- **PROMPT**:
Could the data underneath be repeated exactly, in full?
Start of Block
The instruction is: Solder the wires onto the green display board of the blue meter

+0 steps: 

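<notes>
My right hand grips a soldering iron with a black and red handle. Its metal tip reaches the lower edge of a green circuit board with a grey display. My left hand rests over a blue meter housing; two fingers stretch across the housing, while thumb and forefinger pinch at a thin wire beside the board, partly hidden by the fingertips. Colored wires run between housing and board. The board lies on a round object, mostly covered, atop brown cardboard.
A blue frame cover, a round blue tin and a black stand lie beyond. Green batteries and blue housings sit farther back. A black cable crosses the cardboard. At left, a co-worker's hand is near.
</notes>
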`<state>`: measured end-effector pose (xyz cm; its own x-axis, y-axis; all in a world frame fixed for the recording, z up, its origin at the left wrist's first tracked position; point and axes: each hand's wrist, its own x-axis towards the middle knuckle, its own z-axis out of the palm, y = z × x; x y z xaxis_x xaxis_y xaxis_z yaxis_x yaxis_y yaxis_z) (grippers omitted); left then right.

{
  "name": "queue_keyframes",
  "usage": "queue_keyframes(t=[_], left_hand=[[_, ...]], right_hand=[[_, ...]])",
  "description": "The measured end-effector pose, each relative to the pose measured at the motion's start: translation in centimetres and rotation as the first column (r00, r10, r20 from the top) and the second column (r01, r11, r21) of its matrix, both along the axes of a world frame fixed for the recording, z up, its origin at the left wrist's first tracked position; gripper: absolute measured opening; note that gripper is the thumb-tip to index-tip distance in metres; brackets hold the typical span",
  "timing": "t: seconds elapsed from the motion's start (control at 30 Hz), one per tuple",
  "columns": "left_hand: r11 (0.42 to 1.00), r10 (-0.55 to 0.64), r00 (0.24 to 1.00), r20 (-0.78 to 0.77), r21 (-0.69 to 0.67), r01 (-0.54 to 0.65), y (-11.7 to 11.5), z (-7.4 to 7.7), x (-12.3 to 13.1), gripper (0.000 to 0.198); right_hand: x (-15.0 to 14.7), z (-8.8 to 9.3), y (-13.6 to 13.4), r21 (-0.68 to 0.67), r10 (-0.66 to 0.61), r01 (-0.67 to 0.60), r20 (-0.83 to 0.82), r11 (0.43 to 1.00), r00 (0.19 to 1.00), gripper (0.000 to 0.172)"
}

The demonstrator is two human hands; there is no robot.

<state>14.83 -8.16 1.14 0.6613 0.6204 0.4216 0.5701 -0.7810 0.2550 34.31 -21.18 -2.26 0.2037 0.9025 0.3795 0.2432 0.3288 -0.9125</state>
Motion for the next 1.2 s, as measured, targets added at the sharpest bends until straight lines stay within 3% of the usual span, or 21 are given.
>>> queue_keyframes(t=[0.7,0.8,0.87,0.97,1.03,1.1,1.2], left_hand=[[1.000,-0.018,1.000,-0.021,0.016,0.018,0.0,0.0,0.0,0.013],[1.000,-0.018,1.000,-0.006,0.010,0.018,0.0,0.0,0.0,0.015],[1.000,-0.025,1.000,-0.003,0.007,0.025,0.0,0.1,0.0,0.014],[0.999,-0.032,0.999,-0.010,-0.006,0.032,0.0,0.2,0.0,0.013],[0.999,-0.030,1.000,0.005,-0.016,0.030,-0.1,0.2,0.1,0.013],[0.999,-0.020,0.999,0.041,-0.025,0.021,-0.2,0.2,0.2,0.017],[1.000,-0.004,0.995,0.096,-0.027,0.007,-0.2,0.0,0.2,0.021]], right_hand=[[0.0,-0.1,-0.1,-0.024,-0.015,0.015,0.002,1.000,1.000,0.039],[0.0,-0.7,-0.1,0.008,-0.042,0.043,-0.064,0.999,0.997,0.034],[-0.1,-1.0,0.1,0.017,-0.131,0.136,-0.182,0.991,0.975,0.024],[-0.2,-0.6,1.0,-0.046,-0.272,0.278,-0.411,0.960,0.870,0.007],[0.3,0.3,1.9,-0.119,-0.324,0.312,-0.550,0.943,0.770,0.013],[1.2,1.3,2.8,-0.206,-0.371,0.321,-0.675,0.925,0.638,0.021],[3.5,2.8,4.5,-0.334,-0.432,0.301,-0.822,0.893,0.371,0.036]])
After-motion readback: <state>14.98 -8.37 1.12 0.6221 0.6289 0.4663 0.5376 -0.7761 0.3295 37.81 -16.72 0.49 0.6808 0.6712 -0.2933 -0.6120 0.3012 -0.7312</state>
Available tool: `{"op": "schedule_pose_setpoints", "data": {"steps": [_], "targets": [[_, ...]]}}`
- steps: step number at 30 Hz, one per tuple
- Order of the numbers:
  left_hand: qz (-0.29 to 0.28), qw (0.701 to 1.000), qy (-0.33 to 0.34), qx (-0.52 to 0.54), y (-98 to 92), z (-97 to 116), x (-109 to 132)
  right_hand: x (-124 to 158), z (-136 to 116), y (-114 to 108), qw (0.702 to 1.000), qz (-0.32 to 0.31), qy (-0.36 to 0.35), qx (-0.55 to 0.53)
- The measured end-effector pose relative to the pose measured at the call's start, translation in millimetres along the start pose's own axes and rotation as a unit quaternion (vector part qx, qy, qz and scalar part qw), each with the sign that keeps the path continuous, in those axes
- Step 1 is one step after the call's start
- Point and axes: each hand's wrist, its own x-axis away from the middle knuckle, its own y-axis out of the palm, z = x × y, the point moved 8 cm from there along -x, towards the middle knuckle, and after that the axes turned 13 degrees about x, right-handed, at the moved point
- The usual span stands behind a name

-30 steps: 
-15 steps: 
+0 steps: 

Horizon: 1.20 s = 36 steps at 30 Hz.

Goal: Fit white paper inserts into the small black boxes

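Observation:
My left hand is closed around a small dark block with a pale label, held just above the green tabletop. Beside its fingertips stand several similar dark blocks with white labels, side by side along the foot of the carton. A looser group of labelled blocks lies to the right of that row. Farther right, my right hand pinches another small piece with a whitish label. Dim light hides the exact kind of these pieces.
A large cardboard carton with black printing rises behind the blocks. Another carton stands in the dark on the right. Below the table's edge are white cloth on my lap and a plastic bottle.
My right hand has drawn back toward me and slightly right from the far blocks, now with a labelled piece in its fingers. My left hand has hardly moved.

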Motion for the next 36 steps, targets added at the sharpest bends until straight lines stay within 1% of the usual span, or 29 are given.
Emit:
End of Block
- **SOLUTION FOR THIS PROBLEM**:
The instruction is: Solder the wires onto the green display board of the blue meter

+0 steps: 

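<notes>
My right hand grips a soldering iron with a black and red handle. Its metal tip reaches the lower edge of a green circuit board with a grey display. My left hand rests over a blue meter housing; two fingers stretch across the housing, while thumb and forefinger pinch at a thin wire beside the board, partly hidden by the fingertips. Colored wires run between housing and board. The board lies on a round object, mostly covered, atop brown cardboard.
A blue frame cover, a round blue tin and a black stand lie beyond. Green batteries and blue housings sit farther back. A black cable crosses the cardboard. At left, a co-worker's hand is near.
</notes>
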`<state>`: measured end-effector pose (xyz cm; its own x-axis, y-axis; all in a world frame fixed for the recording, z up, its origin at the left wrist's first tracked position; point and axes: each hand's wrist, its own x-axis towards the middle knuckle, its own z-axis out of the palm, y = z × x; x y z xaxis_x xaxis_y xaxis_z yaxis_x yaxis_y yaxis_z) (grippers omitted); left then right.

{
  "name": "queue_keyframes",
  "usage": "queue_keyframes(t=[_], left_hand=[[_, ...]], right_hand=[[_, ...]])",
  "description": "The measured end-effector pose, each relative to the pose measured at the motion's start: translation in centimetres and rotation as the first column (r00, r10, r20 from the top) and the second column (r01, r11, r21) of its matrix, both along the axes of a world frame fixed for the recording, z up, its origin at the left wrist's first tracked position; gripper: absolute measured opening; note that gripper is the thumb-tip to index-tip distance in metres; brackets hold the typical span",
  "timing": "t: seconds elapsed from the motion's start (control at 30 Hz), one per tuple",
  "columns": "left_hand: r11 (0.42 to 1.00), r10 (-0.55 to 0.64), r00 (0.24 to 1.00), r20 (-0.78 to 0.77), r21 (-0.69 to 0.67), r01 (-0.54 to 0.65), y (-11.7 to 11.5), z (-7.4 to 7.7), x (-12.3 to 13.1), gripper (0.000 to 0.198); right_hand: x (-15.0 to 14.7), z (-8.8 to 9.3), y (-13.6 to 13.4), r21 (-0.68 to 0.67), r10 (-0.66 to 0.61), r01 (-0.67 to 0.60), r20 (-0.83 to 0.82), r11 (0.43 to 1.00), r00 (0.19 to 1.00), gripper (0.000 to 0.172)"
}

The demonstrator is two human hands; there is no robot.

<state>14.83 -8.16 1.14 0.6613 0.6204 0.4216 0.5701 -0.7810 0.2550 34.31 -21.18 -2.26 0.2037 0.9025 0.3795 0.2432 0.3288 -0.9125</state>
Motion for the next 1.2 s, as measured, targets added at the sharpest bends until straight lines stay within 3% of the usual span, or 21 are given.
>>> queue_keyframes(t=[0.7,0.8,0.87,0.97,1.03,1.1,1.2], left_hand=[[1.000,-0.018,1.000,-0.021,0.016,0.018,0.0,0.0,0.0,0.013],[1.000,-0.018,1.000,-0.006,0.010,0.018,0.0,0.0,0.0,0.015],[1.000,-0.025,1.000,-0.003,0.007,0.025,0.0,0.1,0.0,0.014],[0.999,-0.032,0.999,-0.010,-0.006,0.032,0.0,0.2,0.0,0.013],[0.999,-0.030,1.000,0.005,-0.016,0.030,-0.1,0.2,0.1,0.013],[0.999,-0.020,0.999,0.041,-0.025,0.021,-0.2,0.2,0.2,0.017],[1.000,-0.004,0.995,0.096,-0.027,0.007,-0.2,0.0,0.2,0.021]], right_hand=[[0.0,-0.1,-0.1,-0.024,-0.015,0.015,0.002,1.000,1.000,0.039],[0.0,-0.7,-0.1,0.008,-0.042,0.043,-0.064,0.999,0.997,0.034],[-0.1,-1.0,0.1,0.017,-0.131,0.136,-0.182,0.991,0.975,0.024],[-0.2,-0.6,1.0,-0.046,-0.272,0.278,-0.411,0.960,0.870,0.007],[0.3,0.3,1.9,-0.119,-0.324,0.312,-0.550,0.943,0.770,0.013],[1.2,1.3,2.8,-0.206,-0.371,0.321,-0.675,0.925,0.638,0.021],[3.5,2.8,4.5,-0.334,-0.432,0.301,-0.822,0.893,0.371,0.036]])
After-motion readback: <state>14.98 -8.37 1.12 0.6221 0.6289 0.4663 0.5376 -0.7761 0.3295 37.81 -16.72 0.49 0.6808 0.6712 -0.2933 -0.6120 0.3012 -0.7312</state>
Available tool: `{"op": "schedule_pose_setpoints", "data": {"steps": [_], "targets": [[_, ...]]}}`
- steps: step number at 30 Hz, one per tuple
- Order of the numbers:
  left_hand: qz (-0.29 to 0.28), qw (0.701 to 1.000), qy (-0.33 to 0.34), qx (-0.52 to 0.54), y (-98 to 92), z (-97 to 116), x (-109 to 132)
  right_hand: x (-124 to 158), z (-136 to 116), y (-114 to 108), qw (0.702 to 1.000), qz (-0.32 to 0.31), qy (-0.36 to 0.35), qx (-0.55 to 0.53)
- The measured end-effector pose relative to the pose measured at the call's start, translation in millimetres along the start pose's own axes and rotation as a unit quaternion (vector part qx, qy, qz and scalar part qw), each with the sign that keeps the path continuous, in those axes
- Step 1 is one step after the call's start
- Point and axes: each hand's wrist, its own x-axis away from the middle knuckle, its own y-axis out of the palm, z = x × y, the point moved 8 cm from there along -x, towards the middle knuckle, and after that the axes turned 13 degrees about x, right-handed, at the moved point
- The usual span stands behind a name

-30 steps: 
-15 steps: 
+0 steps: 

Horizon: 1.20 s = 36 steps at 30 Hz.

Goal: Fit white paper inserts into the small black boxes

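Observation:
My left hand is closed around a small dark block with a pale label, held just above the green tabletop. Beside its fingertips stand several similar dark blocks with white labels, side by side along the foot of the carton. A looser group of labelled blocks lies to the right of that row. Farther right, my right hand pinches another small piece with a whitish label. Dim light hides the exact kind of these pieces.
A large cardboard carton with black printing rises behind the blocks. Another carton stands in the dark on the right. Below the table's edge are white cloth on my lap and a plastic bottle.
My right hand has drawn back toward me and slightly right from the far blocks, now with a labelled piece in its fingers. My left hand has hardly moved.
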
Motion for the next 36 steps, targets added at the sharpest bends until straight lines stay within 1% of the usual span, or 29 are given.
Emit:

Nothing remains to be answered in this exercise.